Give the listing again exactly as written.

Raw data:

- Opening Delimiter -

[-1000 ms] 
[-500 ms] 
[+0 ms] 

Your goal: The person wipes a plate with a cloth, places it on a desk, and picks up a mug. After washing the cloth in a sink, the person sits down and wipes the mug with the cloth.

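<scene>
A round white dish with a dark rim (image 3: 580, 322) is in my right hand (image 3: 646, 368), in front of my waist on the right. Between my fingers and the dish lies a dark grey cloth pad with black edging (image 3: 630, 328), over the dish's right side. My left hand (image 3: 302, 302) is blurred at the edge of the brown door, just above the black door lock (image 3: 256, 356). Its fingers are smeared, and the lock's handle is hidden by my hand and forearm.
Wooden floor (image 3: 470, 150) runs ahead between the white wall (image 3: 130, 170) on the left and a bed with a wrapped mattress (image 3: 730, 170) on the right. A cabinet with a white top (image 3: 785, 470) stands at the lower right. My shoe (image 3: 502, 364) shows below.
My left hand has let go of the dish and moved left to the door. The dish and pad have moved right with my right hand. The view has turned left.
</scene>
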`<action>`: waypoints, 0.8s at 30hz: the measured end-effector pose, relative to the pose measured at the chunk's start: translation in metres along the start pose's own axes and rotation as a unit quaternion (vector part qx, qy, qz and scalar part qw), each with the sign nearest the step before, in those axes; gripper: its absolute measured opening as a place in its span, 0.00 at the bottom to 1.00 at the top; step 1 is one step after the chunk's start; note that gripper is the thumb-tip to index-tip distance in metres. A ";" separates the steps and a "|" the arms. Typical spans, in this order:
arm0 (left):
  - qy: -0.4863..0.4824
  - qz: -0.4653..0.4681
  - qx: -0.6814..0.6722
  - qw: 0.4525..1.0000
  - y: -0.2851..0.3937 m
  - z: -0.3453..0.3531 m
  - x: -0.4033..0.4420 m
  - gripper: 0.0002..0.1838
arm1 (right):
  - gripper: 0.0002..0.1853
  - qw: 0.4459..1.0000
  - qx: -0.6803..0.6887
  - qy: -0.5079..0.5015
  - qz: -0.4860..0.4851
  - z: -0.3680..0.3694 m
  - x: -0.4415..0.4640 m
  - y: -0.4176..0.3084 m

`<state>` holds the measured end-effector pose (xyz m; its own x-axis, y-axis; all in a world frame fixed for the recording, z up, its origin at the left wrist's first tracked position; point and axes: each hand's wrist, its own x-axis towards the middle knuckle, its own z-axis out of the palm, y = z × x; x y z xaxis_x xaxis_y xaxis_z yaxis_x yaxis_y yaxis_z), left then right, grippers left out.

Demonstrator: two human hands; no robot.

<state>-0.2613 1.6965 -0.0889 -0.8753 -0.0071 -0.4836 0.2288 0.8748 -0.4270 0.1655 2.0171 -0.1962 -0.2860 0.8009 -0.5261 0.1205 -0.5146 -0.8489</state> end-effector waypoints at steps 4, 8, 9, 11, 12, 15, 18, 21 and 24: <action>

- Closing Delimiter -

Your response:
[-1000 ms] 
[-500 ms] 
[+0 ms] 

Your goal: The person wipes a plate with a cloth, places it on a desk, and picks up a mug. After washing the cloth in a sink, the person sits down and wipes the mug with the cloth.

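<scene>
A round white dish with a dark rim (image 3: 580, 322) is in my right hand (image 3: 646, 368), in front of my waist on the right. Between my fingers and the dish lies a dark grey cloth pad with black edging (image 3: 630, 328), over the dish's right side. My left hand (image 3: 302, 302) is blurred at the edge of the brown door, just above the black door lock (image 3: 256, 356). Its fingers are smeared, and the lock's handle is hidden by my hand and forearm.
Wooden floor (image 3: 470, 150) runs ahead between the white wall (image 3: 130, 170) on the left and a bed with a wrapped mattress (image 3: 730, 170) on the right. A cabinet with a white top (image 3: 785, 470) stands at the lower right. My shoe (image 3: 502, 364) shows below.
My left hand has let go of the dish and moved left to the door. The dish and pad have moved right with my right hand. The view has turned left.
</scene>
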`<action>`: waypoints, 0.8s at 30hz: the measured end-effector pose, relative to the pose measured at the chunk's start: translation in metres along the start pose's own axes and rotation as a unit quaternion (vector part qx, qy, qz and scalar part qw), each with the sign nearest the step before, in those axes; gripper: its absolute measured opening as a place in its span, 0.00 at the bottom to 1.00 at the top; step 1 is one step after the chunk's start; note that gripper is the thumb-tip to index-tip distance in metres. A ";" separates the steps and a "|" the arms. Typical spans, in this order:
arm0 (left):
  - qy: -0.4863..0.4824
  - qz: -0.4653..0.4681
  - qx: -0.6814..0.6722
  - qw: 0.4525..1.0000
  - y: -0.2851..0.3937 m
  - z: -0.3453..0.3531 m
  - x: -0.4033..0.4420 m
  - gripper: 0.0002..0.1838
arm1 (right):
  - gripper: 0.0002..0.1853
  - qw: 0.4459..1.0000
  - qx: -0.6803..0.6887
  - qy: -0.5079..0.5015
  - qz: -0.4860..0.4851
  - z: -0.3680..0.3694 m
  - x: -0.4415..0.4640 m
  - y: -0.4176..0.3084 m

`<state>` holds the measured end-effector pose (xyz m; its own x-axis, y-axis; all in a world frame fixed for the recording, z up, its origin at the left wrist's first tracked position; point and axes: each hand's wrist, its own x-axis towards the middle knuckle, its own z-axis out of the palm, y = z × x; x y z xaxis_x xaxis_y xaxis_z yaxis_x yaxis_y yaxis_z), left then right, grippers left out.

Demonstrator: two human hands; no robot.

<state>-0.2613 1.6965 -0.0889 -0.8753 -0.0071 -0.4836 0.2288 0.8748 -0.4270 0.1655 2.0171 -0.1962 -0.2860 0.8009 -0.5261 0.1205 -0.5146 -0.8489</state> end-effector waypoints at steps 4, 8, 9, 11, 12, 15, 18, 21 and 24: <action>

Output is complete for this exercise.